朝晴れエッセーは、読者からの心温まる投稿を紹介するコーナーです。今回は、神戸市東灘区に住む大槻高子さん(70)から、母校からの贈り物に関するエッセーが寄せられました。
同窓会案内が届く
先日、母校から同窓会の案内が届きました。昨年、存続の危機が噂され、心配していましたが、「短大も自然淘汰か」と半ば諦めの気持ちで封を開けました。すると、中には「卒業50年後のお祝い」をしてくださるという通知が入っていました。毎年恒例の行事だと知り、改めて母校の懐の大きさに驚かされました。
137年の歴史に誇り
母校は「保姆伝習所」として神戸の地に産声を上げ、137年の歴史を持ちます。卒業生としても誇りであり、さまざまな努力によって存続が確定されたことを心からうれしく思いました。今までの不義理をおわびする気持ちで、久しぶりに母校を訪問する機会を得ました。
チャペルでの懐かしい記憶
ミッション系の母校にはチャペルがあり、入り口では創立者の胸像が優しく出迎えてくれます。チャペルに響く賛美歌を聴きながら、50年前、私はこんな空間を学び舎として、保育士になる夢に胸を膨らませていたことを思い出しました。今、改めて母校の存在に感謝でいっぱいです。
記念品のスプーンとフォーク
その日いただいた記念品は、校章が刻印されたスプーンとフォークの2本。
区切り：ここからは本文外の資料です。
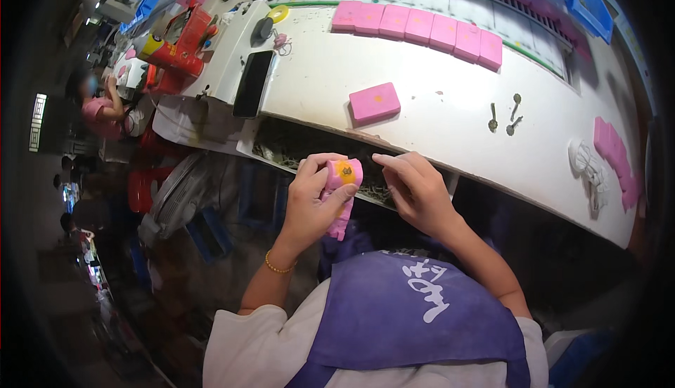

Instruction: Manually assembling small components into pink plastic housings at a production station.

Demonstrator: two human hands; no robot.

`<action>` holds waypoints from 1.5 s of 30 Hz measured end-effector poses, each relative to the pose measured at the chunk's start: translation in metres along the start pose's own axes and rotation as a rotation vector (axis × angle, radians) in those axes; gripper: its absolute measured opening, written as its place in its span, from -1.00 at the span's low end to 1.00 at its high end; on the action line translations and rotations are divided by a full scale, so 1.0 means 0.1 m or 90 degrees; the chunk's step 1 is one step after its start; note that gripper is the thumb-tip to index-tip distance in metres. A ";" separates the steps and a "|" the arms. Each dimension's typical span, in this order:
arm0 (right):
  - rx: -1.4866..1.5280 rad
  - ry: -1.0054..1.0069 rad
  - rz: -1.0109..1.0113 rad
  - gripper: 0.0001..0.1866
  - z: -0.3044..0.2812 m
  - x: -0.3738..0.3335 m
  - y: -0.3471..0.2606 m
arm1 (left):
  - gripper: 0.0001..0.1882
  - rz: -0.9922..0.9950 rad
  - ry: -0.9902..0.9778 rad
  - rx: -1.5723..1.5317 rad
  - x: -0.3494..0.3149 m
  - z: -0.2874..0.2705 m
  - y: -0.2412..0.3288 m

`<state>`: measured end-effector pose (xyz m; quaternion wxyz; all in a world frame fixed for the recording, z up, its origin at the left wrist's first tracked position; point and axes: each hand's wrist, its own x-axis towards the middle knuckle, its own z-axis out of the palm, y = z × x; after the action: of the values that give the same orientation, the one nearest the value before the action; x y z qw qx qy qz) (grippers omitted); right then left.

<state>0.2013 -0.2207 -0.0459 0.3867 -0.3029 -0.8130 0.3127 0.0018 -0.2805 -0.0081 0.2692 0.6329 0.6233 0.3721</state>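
Observation:
My left hand (309, 201) grips a pink box-shaped piece (342, 177) with an orange spot on its face, held below the white table's front edge (450, 166). A pink strip hangs down from it. My right hand (415, 191) is just to the right of it, fingers pinched together, its tips close to the pink piece; whether they hold something small I cannot tell. A single pink box (374, 102) lies on the table above my hands.
A row of pink boxes (422, 26) lines the table's far side, more pink boxes (615, 159) at the right end. Three small metal keys (505, 117), a black phone (252, 82), a yellow tape roll (278, 14) and white cloth (589, 170) lie about. Another person sits at far left (98, 103).

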 end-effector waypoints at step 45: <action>0.222 -0.002 -0.046 -0.61 -0.11 0.26 -0.08 | -0.77 0.168 0.012 0.194 0.07 0.13 0.17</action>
<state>0.1947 -0.2037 -0.0227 0.4431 -0.2012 -0.7573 0.4355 0.0217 -0.2730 -0.0012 0.1137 0.7389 0.5868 0.3110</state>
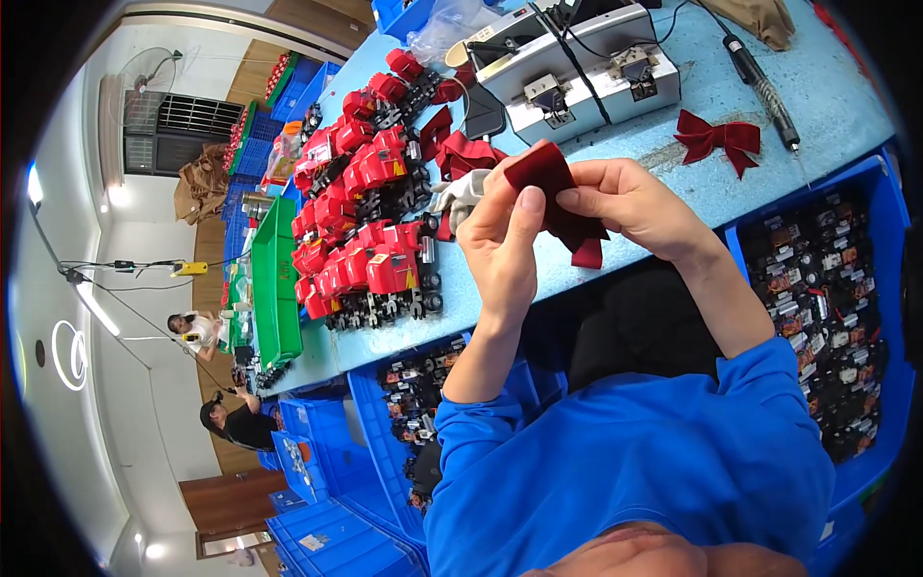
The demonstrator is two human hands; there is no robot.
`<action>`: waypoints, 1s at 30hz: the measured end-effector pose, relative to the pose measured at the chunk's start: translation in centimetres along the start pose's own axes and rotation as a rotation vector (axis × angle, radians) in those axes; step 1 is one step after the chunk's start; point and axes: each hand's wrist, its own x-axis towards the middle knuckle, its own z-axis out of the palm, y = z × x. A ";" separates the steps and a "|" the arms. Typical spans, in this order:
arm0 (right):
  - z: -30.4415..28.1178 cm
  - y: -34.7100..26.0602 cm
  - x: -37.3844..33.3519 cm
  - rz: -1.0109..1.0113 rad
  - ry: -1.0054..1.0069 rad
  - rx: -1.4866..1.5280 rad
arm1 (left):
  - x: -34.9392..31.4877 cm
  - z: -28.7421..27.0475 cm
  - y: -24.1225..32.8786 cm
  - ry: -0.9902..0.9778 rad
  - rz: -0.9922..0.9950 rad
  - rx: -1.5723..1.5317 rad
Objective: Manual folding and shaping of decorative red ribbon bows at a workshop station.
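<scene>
My left hand (507,248) pinches a piece of dark red velvet ribbon (540,174) between thumb and fingers. From the other side, my right hand (630,204) grips the same ribbon, thumb pressed against its edge. Its lower folds hang beneath my fingers, just over the table's near edge; whether it is tied into a bow is hidden. A finished-looking red velvet bow (716,140) lies flat on the blue table to the right. Behind my left hand are more red ribbon pieces (463,156) and a whitish glove (458,198).
Rows of red toy trucks (336,213) cover the table's left side, beside a green tray (276,279). A silver metal box (586,106) and a powered screwdriver (766,91) stand at the back. Blue bins (889,288) of black parts flank me. Two people are farther left.
</scene>
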 end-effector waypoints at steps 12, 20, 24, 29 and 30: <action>0.2 -0.5 -0.4 0.003 -0.027 -0.104 | 0.4 0.1 0.8 -0.023 -0.057 0.066; 0.5 -1.2 -0.5 0.012 0.002 -0.077 | 0.2 -0.1 1.3 -0.038 -0.053 -0.010; 0.4 -1.4 -0.6 -0.019 -0.018 -0.039 | 0.3 -0.1 1.6 -0.038 -0.076 -0.089; 0.3 -1.0 -0.5 -0.048 0.008 -0.052 | 0.3 -0.1 1.8 -0.066 -0.071 -0.116; 0.4 -1.0 -0.5 -0.052 -0.007 -0.027 | 0.3 0.0 1.7 -0.067 -0.071 -0.114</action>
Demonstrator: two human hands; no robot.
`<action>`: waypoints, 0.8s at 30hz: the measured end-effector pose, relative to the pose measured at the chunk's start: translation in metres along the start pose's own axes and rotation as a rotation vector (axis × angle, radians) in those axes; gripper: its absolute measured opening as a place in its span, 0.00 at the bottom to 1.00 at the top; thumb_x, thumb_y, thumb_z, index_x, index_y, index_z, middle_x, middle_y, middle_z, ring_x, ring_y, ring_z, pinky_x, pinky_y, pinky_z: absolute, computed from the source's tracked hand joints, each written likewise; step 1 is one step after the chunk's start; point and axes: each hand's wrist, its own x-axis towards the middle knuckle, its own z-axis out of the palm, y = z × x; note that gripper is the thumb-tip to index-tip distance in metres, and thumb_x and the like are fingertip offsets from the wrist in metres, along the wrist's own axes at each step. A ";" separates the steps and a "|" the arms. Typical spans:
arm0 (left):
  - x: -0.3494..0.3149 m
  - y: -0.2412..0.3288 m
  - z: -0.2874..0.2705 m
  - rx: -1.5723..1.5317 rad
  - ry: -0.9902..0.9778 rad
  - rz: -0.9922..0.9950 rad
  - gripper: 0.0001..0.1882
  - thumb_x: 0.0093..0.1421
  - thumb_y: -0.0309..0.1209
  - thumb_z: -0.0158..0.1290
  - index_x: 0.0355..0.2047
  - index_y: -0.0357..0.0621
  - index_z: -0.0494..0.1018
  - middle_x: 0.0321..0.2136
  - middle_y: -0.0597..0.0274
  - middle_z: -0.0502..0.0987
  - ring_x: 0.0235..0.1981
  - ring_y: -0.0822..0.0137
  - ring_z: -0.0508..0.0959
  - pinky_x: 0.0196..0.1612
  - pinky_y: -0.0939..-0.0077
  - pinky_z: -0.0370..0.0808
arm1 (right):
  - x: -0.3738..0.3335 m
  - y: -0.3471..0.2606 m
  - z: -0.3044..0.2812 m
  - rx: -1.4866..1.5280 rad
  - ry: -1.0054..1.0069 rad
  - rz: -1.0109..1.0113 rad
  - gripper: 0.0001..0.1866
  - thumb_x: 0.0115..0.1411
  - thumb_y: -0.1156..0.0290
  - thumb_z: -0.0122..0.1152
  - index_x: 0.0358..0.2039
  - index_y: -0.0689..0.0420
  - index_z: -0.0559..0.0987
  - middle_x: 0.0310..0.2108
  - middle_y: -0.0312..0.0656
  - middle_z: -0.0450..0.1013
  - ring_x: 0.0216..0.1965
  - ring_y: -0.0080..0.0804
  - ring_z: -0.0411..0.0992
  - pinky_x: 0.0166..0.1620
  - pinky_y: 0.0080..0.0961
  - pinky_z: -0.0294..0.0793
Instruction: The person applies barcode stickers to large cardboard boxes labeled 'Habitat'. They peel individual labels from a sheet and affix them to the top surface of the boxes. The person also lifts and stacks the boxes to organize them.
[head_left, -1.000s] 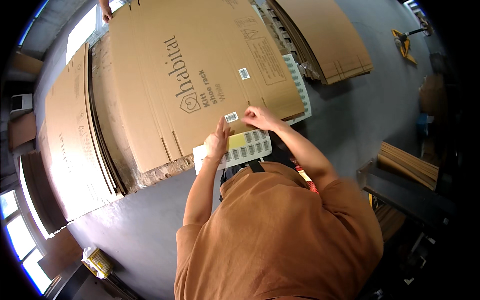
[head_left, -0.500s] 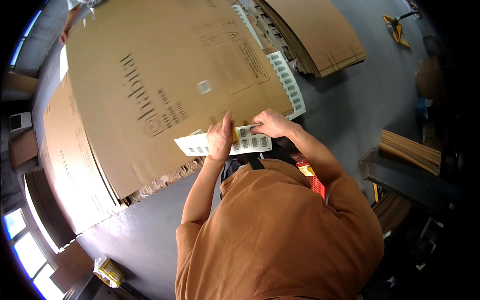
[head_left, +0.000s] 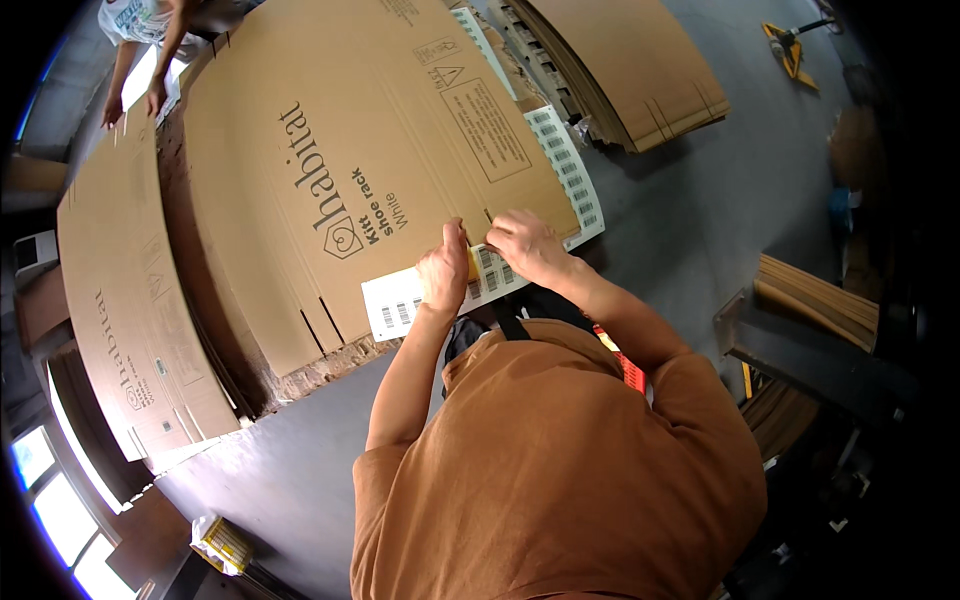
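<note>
My left hand [head_left: 443,272] grips a white sheet of barcode labels [head_left: 396,308] near its middle, thumb up. Bent over the sheet's upper edge, my right hand [head_left: 528,247] has its fingertips pinched together; whether a label is between them is hidden. A small yellow patch [head_left: 474,262] shows between the hands. The sheet is held over the near edge of a flat brown carton [head_left: 250,200], printed in black, which lies on top of a pile. More label sheets [head_left: 567,165] stick out along the carton's right edge.
Left of a gap lies another carton pile [head_left: 120,290], with a co-worker's hands [head_left: 155,97] at its far end. A further carton stack [head_left: 640,60] stands far right, a yellow pallet jack [head_left: 790,58] beyond it. A dark metal beam [head_left: 800,350] is at right.
The carton with a small white label has left the pile before me, baring another carton and the gap at left. The co-worker's hands moved into fuller view. My right hand shifted slightly left.
</note>
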 end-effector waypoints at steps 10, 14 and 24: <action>0.020 -0.001 0.010 -0.069 -0.108 -0.298 0.12 0.66 0.39 0.44 0.45 0.49 0.66 0.19 0.42 0.77 0.24 0.40 0.78 0.28 0.49 0.74 | 0.016 0.019 0.009 -0.022 0.041 -0.105 0.04 0.50 0.75 0.57 0.28 0.57 0.75 0.29 0.37 0.71 0.33 0.37 0.71 0.38 0.33 0.71; 0.031 -0.012 0.018 -0.057 -0.146 -0.369 0.12 0.67 0.39 0.43 0.45 0.48 0.66 0.21 0.41 0.77 0.26 0.40 0.79 0.32 0.48 0.74 | 0.035 0.032 0.014 0.140 -0.062 -0.059 0.08 0.55 0.76 0.57 0.36 0.58 0.73 0.29 0.39 0.71 0.35 0.41 0.71 0.40 0.35 0.69; 0.039 -0.034 0.027 -0.026 -0.155 -0.394 0.12 0.67 0.39 0.43 0.45 0.49 0.67 0.22 0.40 0.77 0.26 0.39 0.78 0.30 0.48 0.73 | 0.084 0.050 -0.011 0.641 -0.342 0.395 0.10 0.61 0.75 0.57 0.43 0.60 0.73 0.32 0.38 0.73 0.35 0.27 0.73 0.41 0.25 0.72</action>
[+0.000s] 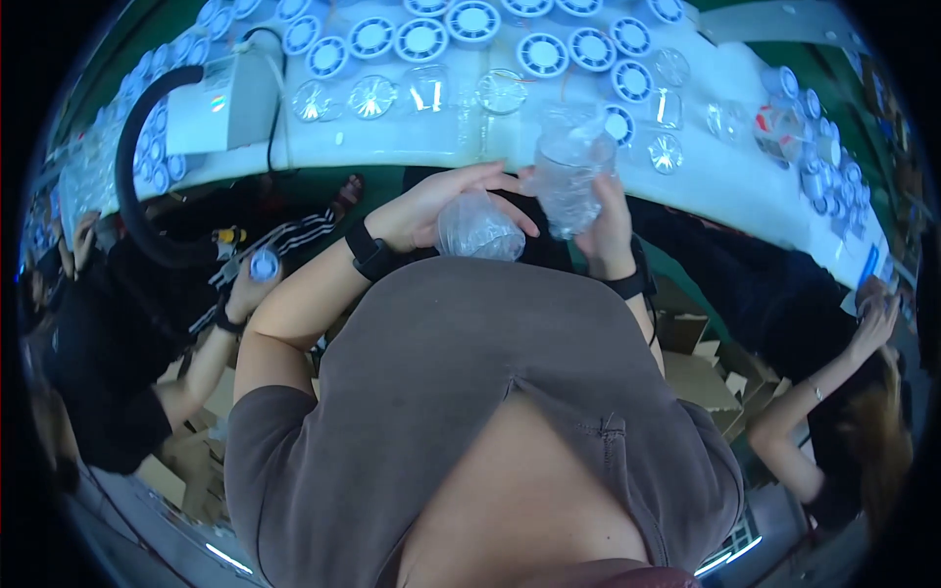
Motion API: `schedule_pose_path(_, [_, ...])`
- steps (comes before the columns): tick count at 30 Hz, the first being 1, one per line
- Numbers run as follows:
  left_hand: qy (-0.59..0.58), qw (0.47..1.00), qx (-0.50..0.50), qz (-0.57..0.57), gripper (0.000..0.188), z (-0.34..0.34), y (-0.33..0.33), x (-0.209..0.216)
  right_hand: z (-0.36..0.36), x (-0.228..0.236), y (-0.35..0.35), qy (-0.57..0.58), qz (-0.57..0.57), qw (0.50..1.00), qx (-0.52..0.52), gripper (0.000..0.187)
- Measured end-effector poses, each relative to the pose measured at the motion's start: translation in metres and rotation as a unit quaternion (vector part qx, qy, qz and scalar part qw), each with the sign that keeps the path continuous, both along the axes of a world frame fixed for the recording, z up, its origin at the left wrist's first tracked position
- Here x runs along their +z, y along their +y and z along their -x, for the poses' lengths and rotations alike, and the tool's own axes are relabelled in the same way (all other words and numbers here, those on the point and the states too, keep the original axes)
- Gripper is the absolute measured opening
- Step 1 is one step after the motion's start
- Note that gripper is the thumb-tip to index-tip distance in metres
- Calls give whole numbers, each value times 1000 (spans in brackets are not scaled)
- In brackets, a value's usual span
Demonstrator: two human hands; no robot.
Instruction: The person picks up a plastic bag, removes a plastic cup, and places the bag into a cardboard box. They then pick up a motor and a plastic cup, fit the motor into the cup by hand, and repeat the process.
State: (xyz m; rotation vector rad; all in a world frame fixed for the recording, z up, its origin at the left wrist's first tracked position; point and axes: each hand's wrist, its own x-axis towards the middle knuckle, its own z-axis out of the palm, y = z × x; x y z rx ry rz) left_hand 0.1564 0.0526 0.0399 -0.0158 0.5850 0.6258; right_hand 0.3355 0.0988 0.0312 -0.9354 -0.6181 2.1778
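Observation:
At the table's near edge, my left hand (pixel 436 203) is curled round a clear, rounded plastic container (pixel 478 227) held low, close to my shirt. Beside it my right hand (pixel 610 223) grips a clear plastic cup-like container (pixel 569 171), raised a little higher. Its lower part looks crumpled or filled with clear film; I cannot tell which. The fingertips of my left hand reach toward this second container; whether they touch it is unclear. Just beyond, several clear jars lie or stand on the table, among them a round clear jar (pixel 501 90).
The white table (pixel 382 137) curves across, bearing several jars with white-and-blue slotted lids (pixel 421 39). A white box-shaped device (pixel 211 113) with a thick black hose (pixel 127 157) stands at left. Co-workers sit on both sides; one hand (pixel 257 279) holds a jar. Cardboard boxes (pixel 696 377) lie below.

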Motion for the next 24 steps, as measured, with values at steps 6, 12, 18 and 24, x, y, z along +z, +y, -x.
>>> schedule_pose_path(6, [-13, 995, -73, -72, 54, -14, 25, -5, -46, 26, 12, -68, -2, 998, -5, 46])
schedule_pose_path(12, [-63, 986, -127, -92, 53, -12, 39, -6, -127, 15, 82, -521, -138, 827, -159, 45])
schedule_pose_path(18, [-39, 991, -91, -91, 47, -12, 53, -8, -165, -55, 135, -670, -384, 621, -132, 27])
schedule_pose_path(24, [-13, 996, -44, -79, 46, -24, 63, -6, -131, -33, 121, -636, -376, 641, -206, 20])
ああ、食器棚の引き出しに全く同じものがあります。卒業記念品だったのです。卒業の折、「自分の力で食べていきなさい」と背中を押された気持ちで手にしたスプーンとフォーク。高齢者となった今、「これからも自分の力で食べるのよ」と励ましてくれているのかな? うれしい気持ちで苦笑いしてしまいました。
母校からの贈り物は、単なる記念品ではなく、人生の節目ごとに新たな意味を持って私たちに語りかけてくるのかもしれません。